== Exercise brief ==
Working line by line, output the entries below exactly as they appear.

== The records ==
►
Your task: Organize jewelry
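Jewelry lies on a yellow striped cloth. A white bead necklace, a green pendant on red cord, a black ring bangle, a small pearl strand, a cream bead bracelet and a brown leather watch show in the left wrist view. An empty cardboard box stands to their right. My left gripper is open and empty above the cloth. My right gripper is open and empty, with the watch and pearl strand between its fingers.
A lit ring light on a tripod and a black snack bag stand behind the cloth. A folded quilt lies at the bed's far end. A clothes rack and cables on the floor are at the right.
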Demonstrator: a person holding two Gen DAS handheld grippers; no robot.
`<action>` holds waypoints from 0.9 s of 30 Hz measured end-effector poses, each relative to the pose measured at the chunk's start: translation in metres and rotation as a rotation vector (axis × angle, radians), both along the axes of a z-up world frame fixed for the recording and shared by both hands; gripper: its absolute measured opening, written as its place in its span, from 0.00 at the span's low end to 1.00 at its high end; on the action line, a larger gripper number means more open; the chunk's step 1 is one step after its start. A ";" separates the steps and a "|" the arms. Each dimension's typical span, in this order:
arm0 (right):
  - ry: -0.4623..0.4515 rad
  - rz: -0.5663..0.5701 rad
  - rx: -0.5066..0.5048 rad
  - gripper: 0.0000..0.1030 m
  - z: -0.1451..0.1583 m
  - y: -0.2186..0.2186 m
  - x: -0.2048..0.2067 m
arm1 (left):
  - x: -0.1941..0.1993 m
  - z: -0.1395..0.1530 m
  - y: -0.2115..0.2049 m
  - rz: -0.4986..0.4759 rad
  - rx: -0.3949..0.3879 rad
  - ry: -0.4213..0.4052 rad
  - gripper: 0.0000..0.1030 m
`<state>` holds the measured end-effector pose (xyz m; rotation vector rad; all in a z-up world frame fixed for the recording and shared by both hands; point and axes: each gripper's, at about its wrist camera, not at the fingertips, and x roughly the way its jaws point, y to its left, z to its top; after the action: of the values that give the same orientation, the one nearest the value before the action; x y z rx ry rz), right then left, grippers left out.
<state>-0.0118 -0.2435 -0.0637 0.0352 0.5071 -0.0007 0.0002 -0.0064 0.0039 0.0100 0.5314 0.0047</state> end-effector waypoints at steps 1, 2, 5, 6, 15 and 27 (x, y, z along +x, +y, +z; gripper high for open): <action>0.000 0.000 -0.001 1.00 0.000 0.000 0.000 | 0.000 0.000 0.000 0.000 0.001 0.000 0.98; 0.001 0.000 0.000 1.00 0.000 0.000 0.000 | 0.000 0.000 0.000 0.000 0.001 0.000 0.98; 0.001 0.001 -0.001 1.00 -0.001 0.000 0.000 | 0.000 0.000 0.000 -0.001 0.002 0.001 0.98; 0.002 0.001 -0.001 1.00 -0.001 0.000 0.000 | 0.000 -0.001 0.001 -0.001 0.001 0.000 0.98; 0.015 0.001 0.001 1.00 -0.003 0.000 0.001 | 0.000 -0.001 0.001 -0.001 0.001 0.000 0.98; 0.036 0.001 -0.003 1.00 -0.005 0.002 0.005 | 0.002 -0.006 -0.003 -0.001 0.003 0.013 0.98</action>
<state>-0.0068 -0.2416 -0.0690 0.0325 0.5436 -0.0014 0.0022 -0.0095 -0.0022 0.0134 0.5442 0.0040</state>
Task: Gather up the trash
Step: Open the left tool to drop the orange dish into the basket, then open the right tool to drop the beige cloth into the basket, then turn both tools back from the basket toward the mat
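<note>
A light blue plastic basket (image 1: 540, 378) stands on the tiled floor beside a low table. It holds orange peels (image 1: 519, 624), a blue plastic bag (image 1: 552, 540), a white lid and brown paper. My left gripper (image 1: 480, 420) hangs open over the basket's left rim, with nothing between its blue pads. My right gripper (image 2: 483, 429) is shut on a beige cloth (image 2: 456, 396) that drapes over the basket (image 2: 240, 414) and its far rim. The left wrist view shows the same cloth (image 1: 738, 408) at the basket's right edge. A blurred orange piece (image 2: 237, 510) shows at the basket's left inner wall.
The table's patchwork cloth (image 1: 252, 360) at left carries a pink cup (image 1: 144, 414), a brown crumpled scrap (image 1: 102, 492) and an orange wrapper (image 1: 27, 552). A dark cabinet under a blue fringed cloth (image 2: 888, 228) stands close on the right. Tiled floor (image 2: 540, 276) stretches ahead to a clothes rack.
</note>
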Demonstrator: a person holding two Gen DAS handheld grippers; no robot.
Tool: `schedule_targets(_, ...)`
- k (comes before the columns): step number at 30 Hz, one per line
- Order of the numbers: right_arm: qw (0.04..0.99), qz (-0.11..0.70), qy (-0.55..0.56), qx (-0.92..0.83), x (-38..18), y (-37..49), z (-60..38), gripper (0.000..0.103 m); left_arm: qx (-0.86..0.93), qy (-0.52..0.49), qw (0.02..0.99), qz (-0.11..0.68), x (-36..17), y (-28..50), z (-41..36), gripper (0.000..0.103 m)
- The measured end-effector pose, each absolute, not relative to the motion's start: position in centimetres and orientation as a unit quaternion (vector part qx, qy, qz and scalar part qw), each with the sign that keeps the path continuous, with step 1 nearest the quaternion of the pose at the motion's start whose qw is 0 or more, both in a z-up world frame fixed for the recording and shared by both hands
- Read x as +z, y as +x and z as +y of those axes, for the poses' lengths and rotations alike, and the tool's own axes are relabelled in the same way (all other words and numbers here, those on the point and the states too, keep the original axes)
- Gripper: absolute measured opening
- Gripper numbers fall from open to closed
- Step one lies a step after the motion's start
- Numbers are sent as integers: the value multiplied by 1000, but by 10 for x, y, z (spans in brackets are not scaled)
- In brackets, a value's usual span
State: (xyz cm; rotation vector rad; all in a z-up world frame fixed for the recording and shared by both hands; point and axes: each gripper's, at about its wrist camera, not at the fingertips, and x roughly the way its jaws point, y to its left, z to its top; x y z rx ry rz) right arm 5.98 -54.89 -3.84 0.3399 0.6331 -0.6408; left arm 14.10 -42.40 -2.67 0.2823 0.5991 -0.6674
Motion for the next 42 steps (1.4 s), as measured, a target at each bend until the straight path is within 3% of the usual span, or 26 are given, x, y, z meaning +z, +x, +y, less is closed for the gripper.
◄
== Written answer ==
Your task: Organize jewelry
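Jewelry lies on a yellow striped cloth. A white bead necklace, a green pendant on red cord, a black ring bangle, a small pearl strand, a cream bead bracelet and a brown leather watch show in the left wrist view. An empty cardboard box stands to their right. My left gripper is open and empty above the cloth. My right gripper is open and empty, with the watch and pearl strand between its fingers.
A lit ring light on a tripod and a black snack bag stand behind the cloth. A folded quilt lies at the bed's far end. A clothes rack and cables on the floor are at the right.
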Demonstrator: a person holding two Gen DAS handheld grippers; no robot.
`<action>` holds waypoints from 0.9 s of 30 Hz measured end-effector poses, each relative to the pose measured at the chunk's start: translation in metres and rotation as a rotation vector (axis × angle, radians), both along the axes of a z-up world frame fixed for the recording and shared by both hands; gripper: its absolute measured opening, written as its place in its span, from 0.00 at the span's low end to 1.00 at its high end; on the action line, a larger gripper number means more open; the chunk's step 1 is one step after its start. A ";" separates the steps and a "|" the arms. Each dimension's typical span, in this order:
arm0 (right):
  - ry: -0.4623..0.4515 rad
  - rz: -0.5663..0.5701 rad
  - rx: -0.5066..0.5048 rad
  - gripper: 0.0000..0.1030 m
  - z: -0.1451..0.1583 m
  - y: -0.2186..0.2186 m
  - x: -0.2048..0.2067 m
arm1 (left):
  - x: -0.1941..0.1993 m
  - z: -0.1395..0.1530 m
  - y: -0.2115..0.2049 m
  - rz: -0.4986..0.4759 rad
  - rx: -0.3949..0.3879 rad
  - ry: -0.4213..0.4052 rad
  - gripper: 0.0000..0.1030 m
`<state>` holds the measured end-effector pose (xyz m; rotation vector rad; all in a z-up world frame fixed for the recording and shared by both hands; point and axes: each gripper's, at about its wrist camera, not at the fingertips, and x roughly the way its jaws point, y to its left, z to its top; after the action: of the values that give the same orientation, the one nearest the value before the action; x y z rx ry rz), right then left, grippers left out.
<state>-0.0118 -0.2435 -0.0637 0.0352 0.5071 -0.0007 0.0002 -0.0064 0.0039 0.0100 0.5314 0.0047</state> end-effector waypoints at steps 1, 2, 5, 6, 15 and 27 (x, y, z along +x, +y, +z; gripper high for open): <action>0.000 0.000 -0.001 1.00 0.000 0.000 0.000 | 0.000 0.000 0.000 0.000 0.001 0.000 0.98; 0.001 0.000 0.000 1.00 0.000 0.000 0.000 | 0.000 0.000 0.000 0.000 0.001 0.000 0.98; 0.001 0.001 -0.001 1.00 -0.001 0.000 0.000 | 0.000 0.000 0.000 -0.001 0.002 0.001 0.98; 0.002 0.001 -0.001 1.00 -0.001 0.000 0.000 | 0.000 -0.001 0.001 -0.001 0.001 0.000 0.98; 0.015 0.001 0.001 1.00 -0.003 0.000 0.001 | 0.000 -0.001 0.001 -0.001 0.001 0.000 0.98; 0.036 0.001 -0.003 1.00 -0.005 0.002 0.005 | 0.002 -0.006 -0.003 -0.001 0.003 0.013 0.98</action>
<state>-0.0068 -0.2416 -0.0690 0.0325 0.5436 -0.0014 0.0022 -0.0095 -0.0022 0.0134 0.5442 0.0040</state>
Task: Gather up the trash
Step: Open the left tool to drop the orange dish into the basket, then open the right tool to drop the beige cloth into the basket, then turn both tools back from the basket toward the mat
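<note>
A light blue plastic basket (image 1: 540, 378) stands on the tiled floor beside a low table. It holds orange peels (image 1: 519, 624), a blue plastic bag (image 1: 552, 540), a white lid and brown paper. My left gripper (image 1: 480, 420) hangs open over the basket's left rim, with nothing between its blue pads. My right gripper (image 2: 483, 429) is shut on a beige cloth (image 2: 456, 396) that drapes over the basket (image 2: 240, 414) and its far rim. The left wrist view shows the same cloth (image 1: 738, 408) at the basket's right edge. A blurred orange piece (image 2: 237, 510) shows at the basket's left inner wall.
The table's patchwork cloth (image 1: 252, 360) at left carries a pink cup (image 1: 144, 414), a brown crumpled scrap (image 1: 102, 492) and an orange wrapper (image 1: 27, 552). A dark cabinet under a blue fringed cloth (image 2: 888, 228) stands close on the right. Tiled floor (image 2: 540, 276) stretches ahead to a clothes rack.
</note>
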Demonstrator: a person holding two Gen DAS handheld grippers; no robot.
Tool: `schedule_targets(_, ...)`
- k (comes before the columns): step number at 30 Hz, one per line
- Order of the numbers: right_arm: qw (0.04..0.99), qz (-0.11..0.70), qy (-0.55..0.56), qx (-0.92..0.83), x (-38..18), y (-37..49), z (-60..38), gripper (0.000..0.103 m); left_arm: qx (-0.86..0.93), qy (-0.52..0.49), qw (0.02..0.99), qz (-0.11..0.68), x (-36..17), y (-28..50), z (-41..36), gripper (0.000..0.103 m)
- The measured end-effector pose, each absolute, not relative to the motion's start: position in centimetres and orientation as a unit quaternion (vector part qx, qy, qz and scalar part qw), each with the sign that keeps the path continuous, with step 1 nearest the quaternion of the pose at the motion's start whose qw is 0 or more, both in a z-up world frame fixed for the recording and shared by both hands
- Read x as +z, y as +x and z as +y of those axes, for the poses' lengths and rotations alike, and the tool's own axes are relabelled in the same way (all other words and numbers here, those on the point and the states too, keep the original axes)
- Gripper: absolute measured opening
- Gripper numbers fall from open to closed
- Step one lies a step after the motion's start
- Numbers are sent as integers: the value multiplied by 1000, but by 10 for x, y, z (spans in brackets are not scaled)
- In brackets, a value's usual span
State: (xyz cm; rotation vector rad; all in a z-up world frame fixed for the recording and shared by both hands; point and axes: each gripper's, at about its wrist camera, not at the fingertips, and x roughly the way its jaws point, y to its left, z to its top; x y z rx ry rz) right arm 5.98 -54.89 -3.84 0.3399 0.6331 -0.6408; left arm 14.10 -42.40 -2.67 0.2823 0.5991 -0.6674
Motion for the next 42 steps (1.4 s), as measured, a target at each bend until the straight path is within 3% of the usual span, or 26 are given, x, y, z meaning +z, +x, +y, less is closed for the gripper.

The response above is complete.